Amazon S3 Collection

Creating Amazon S3 Collection

Follow these steps to create a new Amazon S3 Collection:

  1. Log in to the Admin Console
  2. Go to the Collections tab
  3. Click "Create a New Collection" or the "+" icon
  4. Select "Amazon S3 Collection" as the Collection Type
  5. Enter a unique name (e.g., AmazonS3)
  6. Configure RAG settings (Enable for Hybrid RAG search, Disable for standard search)
  7. Set Collection Access (Private or Public)
  8. Configure Encryption as needed
  9. Choose the content language if it’s not English
  10. Click Save to create the collection

  • After creating the Amazon S3 collection, you will be taken to the Amazon S3 tab.

AmazonS3 Collection Settings

  • The Settings tab contains options for Amazon S3 and other tunable search parameters.

  • Amazon S3 settings must be configured explicitly for each collection.

  • Mandatory fields for an Amazon S3 collection:

    • Access Key
    • Secret Key
    • Bucket Name
  • SearchBlox also provides default settings like includes and excludes when a new collection is created.
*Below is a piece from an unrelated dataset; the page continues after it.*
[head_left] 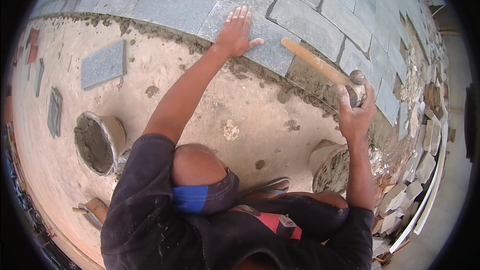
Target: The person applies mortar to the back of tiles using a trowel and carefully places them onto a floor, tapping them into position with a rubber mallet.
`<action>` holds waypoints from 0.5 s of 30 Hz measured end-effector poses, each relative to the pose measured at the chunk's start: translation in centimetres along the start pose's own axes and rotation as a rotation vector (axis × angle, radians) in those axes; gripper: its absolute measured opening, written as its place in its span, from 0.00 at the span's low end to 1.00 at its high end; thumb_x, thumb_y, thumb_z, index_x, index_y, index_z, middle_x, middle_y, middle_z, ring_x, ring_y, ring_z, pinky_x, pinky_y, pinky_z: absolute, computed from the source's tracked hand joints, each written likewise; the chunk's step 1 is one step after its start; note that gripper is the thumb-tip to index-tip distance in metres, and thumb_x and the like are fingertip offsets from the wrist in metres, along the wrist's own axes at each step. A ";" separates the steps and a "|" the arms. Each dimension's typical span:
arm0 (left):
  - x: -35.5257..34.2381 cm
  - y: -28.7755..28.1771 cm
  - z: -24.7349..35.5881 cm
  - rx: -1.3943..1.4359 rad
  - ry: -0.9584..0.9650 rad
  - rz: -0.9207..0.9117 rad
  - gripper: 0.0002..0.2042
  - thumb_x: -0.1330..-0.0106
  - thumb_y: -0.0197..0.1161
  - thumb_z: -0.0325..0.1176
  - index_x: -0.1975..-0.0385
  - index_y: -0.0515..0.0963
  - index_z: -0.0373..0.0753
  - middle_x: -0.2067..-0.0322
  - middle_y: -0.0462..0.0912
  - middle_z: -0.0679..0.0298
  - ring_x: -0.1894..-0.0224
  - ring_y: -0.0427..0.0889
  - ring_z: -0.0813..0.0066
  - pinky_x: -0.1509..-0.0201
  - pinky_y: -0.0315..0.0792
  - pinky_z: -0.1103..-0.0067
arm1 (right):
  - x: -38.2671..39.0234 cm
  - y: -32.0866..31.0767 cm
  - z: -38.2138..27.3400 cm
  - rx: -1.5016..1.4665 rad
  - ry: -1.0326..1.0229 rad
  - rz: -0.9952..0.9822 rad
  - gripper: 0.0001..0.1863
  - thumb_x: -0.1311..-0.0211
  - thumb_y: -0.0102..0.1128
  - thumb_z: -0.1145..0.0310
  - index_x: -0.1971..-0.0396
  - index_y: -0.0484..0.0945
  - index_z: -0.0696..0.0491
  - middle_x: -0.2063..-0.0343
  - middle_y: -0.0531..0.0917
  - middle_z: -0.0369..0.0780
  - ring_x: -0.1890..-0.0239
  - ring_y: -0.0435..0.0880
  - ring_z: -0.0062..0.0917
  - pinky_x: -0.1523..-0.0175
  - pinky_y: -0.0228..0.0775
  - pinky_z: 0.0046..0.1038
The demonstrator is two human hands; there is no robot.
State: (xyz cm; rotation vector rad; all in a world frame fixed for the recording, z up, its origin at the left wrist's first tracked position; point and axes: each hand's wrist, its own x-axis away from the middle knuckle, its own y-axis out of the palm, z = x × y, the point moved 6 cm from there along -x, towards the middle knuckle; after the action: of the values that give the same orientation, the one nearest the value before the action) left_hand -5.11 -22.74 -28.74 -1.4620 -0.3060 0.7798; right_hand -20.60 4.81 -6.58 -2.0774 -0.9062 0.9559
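Note:
My left hand (235, 34) lies flat with its fingers stretched out on a grey stone tile (272, 52) at the near edge of the laid paving. In my right hand (357, 112) is a mallet, gripped by its dark round-ended head. Its pale wooden mallet handle (315, 61) points away to the left, and the tip is over or on the same tile's right part; contact I cannot tell. Right of that tile, a gap in the row shows grey mortar (312, 76). A taut thin line seems to run along the near edge.
A loose tile (104, 65) lies at the left, with a small tile stack (54, 112) nearby. A mortar bucket (111, 132) stands left of my knee, another bucket (325, 157) beside my right leg. Broken stone pieces (400, 197) and white pipes (434, 180) line the right side.

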 end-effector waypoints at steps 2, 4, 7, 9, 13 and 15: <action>0.0 -0.1 -0.3 0.006 -0.004 -0.004 0.51 0.34 0.36 0.73 0.29 0.48 0.26 0.27 0.47 0.42 0.23 0.41 0.49 0.21 0.38 0.61 | 0.0 0.4 0.2 0.042 -0.100 0.044 0.24 0.39 0.69 0.61 0.49 0.75 0.61 0.61 0.82 0.44 0.60 0.81 0.29 0.51 0.72 0.30; -0.1 0.0 0.0 -0.010 -0.005 -0.028 0.51 0.34 0.36 0.73 0.29 0.48 0.26 0.27 0.47 0.43 0.23 0.41 0.50 0.21 0.38 0.61 | 0.0 0.9 0.3 0.054 -0.085 0.026 0.24 0.39 0.69 0.61 0.49 0.75 0.61 0.61 0.82 0.44 0.59 0.81 0.29 0.50 0.72 0.30; -0.1 -0.4 -0.1 -0.016 -0.007 -0.004 0.51 0.34 0.36 0.73 0.29 0.48 0.26 0.28 0.48 0.42 0.23 0.41 0.50 0.21 0.39 0.62 | -1.9 0.8 -1.5 0.059 -0.065 0.005 0.24 0.41 0.70 0.62 0.50 0.74 0.60 0.65 0.83 0.45 0.65 0.83 0.31 0.56 0.74 0.31; 0.2 -0.4 -0.1 0.002 -0.005 0.012 0.51 0.33 0.36 0.72 0.29 0.48 0.26 0.28 0.49 0.42 0.24 0.42 0.49 0.21 0.39 0.62 | -3.0 1.0 -3.1 0.026 -0.145 0.050 0.24 0.41 0.70 0.61 0.50 0.74 0.60 0.65 0.83 0.45 0.65 0.83 0.31 0.57 0.74 0.31; -0.1 -0.4 0.0 0.035 -0.023 -0.076 0.50 0.33 0.37 0.72 0.29 0.49 0.25 0.28 0.50 0.42 0.24 0.43 0.49 0.21 0.38 0.62 | -4.6 2.5 -7.0 -0.092 -0.221 0.068 0.24 0.42 0.70 0.62 0.51 0.74 0.59 0.64 0.83 0.45 0.65 0.84 0.29 0.57 0.75 0.29; 0.0 -0.5 0.0 0.040 -0.046 -0.168 0.50 0.33 0.38 0.72 0.29 0.50 0.25 0.29 0.51 0.42 0.24 0.43 0.49 0.21 0.38 0.62 | -5.3 4.2 -9.1 -0.158 -0.275 0.044 0.24 0.42 0.70 0.63 0.50 0.74 0.57 0.66 0.84 0.44 0.65 0.86 0.29 0.58 0.76 0.30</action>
State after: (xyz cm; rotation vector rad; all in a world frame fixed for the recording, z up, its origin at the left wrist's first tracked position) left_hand -4.96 -22.77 -28.21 -1.3631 -0.4398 0.6811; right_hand -14.53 -4.16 -3.38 -2.1371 -1.1108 1.2512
  • The table below lists all available settings for the Amazon S3 collection.


FieldDescription
Access KeyAmazon S3 access key from your security credentials.
Mandatory field.
Secret KeyAmazon S3 secret key from your security credentials.
Mandatory field.
NameOptional name for the collection.
BucketAmazon S3 bucket to index.
Mandatory field.
Path PrefixOptional path prefix to index within the bucket, e.g., Work/. Must be an existing path with trailing / if specified.
IncludesFile types to include, e.g., .pdf, .jpg.
ExcludesFile types to exclude, e.g., *.zip.
Relevance - Remove DuplicatesPrevents indexing duplicate documents with the same content. Default is NO.
Relevance - StemmingTreats inflected words as their root form (e.g., "running", "runs", "ran" → "run"). Default is YES.
Relevance - Spelling SuggestionsCreates a spelling index at the end of the indexing process when enabled.
Keyword-in-Context DisplayShows search results with snippets from content where the search term appears.
Enable Detailed Log SettingsWhen debug mode is on, logs detailed indexing activity in index.log, including URL status, timestamps, status codes, and time taken. Default is NO.
Enable Content APIAllows the crawler to index document content that contains special characters.

📘

Generate Title, Description and Topics using SearchAI PrivateLLM and Enable Hybrid Search:

  • Choose and enable Generate Using LLM and Auto Relevance

  • By clicking Compare Keyword Search with Hybrid will redirect to the Comparison Plugin
SettingsDescription
TitleGenerates concise and relevant titles for the indexed documents using LLM.
DescriptionGenerates the description for indexed documents using LLM.
TopicGenerates relevant topics for indexed documents using LLM based on document's content.
Auto RelevanceEnable/Disable Hybrid Search for automatic relevance ranking

📘

Additional Note

  • Do not log transactions to S3 buckets since those log files will also be indexed, increasing bandwidth usage.
  • If logging is needed, then disallow the log files by excluding them (using extensions) in Collection Settings.

Schedule and Index

Set when and how often a collection should be indexed. SearchBlox supports these schedule options:

  • Once
  • Hourly
  • Daily
  • Every 48 Hours
  • Every 96 Hours
  • Weekly
  • Monthly

The following operations can be performed in AmazonS3 collection:

ActivityDescription
Enable Scheduler for IndexingTurn this on to set the start date and how often indexing should run.
SaveSaves your scheduling settings for the collection..
View all Collection SchedulesOpens the Schedules page where you can see all scheduled collections.

Models

Embedding

  • Provider specifies the embedding provider used to generate vector representations of documents.
  • Model defines the embedding model used to convert document content into vectors for semantic search.

Reranker

  • Provider specifies the reranker provider used for improving search result relevance.
  • Model defines the reranker model used to re-score and reorder search results based on relevance.

LLM

  • Provider specifies the Large Language Model provider used for AI-powered features.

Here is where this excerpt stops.